Sui dolori di Maria, Dice Gesù:

Il primo, la presentazione al Tempio;
Il secondo, la fuga in Egitto;
Il terzo, la morte di Giuseppe;
Il quarto, il mio distacco da Lei.
Maria Valtorta.

Maria nella morte di Giuseppe

Ha sofferto acutamente.

Dice Gesù:

A tutte le mogli che un dolore tortura, insegno ad imitare Maria nella sua vedovanza: unirsi a Gesù.


Coloro che pensano che Maria amasse di un amore tiepido lo sposo, poiché le era sposo di spirito e non di carne, sono parimenti in errore. Maria amava intensamente il suo Giuseppe, al quale aveva dedicato sei lustri di vita fedele. Giuseppe le era stato padre, sposo, fratello, amico, protettore.

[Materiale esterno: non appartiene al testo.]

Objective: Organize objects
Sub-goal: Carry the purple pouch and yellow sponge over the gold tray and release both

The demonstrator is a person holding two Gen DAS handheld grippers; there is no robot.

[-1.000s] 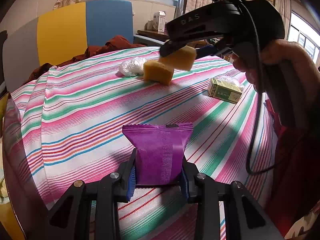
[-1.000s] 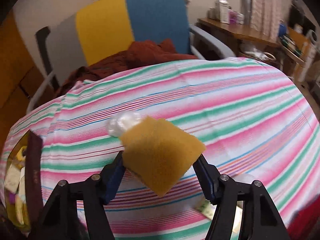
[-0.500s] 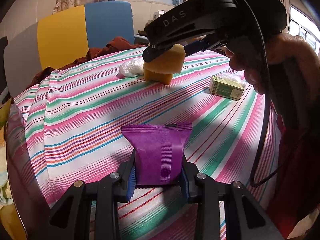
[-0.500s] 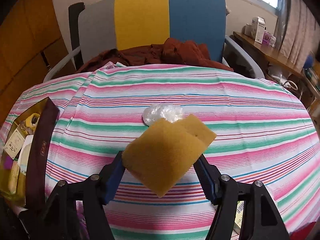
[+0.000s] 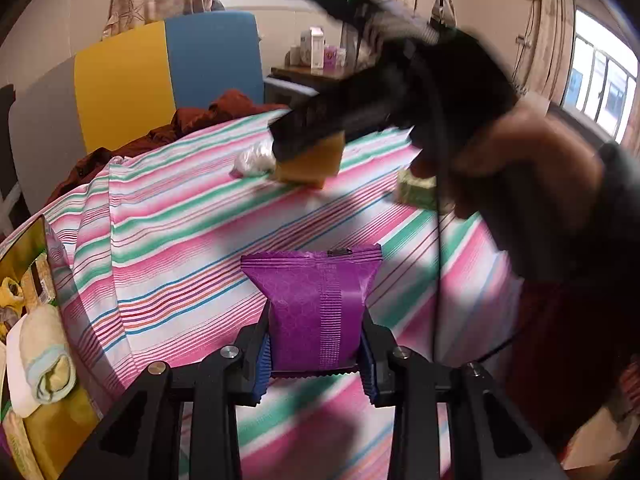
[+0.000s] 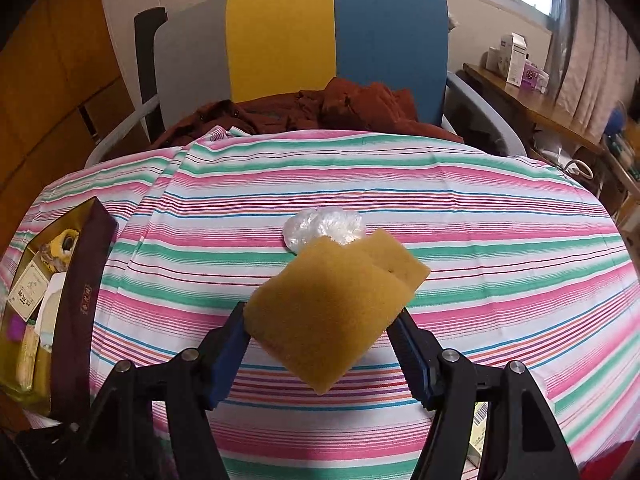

Ora, Ella si sentiva sola come tralcio di vite al quale viene segato l'albero a cui si reggeva. La sua casa era come colpita dal fulmine. Si divideva. Prima era una unità in cui i membri si sostenevano a vicenda. Ora, veniva a mancare il muro maestro, primo dei colpi inferti a quella Famiglia, segnato del prossimo abbandono del suo amato Gesù.


La volontà dell'Eterno, che l'aveva voluta sposa e Madre, ora le imponeva vedovanza e abbandono della sua Creatura. Maria dice fra le lacrime uno dei suoi sublimi "Sì". "Sì, Signore, si faccia di me secondo la tua parola".


E per aver forza in quell'ora, si stringe a Me. Sempre si è stretta a Dio, Maria, nelle ore più gravi della sua vita. Nel Tempio chiamata alle nozze, a Nazareth chiamata alla Maternità, ancora a Nazareth fra le lacrime della vedovanza, a Nazareth nel supplizio del distacco dal Figlio, sul Calvario nella tortura del vedermi morire.


Imparate, voi che piangete. E imparate voi che morite. Imparate, voi, che vivete per morire. Cercate di meritare le parole che dissi a Giuseppe. Saranno la vostra pace nella lotta della morte. Imparate, voi che morite, a meritare d'aver Gesù vicino, a vostro conforto. E anche non lo aveste meritato, osate ugualmente di chiamarmi vicino. Io verrò. Le mani piene di grazie e di conforti, il Cuore pieno di perdono e d'amore, le labbra piene di parole di assoluzione e di incoraggiamento.


La morte perde ogni asprezza se avviene fra le mie braccia.
Credetelo. Non posso abolire la morte, ma la rendo soave a chi muore fidando in Me.

Preghiera

Sposo purissimo di Maria, glorioso San Giuseppe, come furono grandi il travaglio e il dolore del tuo cuore nella perplessità di abbandonare la tua purissima Sposa, così fu ineffabile la gioia, quando l'Angelo ti rivelò il meraviglioso mistero dell'Incanazione.

Per questo tuo dolore e per questa tua gioia, ti preghiamo do consolare, ora e nell'ora della morte, la nostra anima donandoci la serenità di una buona vita e di una santa morte, simile alla tua che spirasti dolcemente, consolato da Gesù e Maria.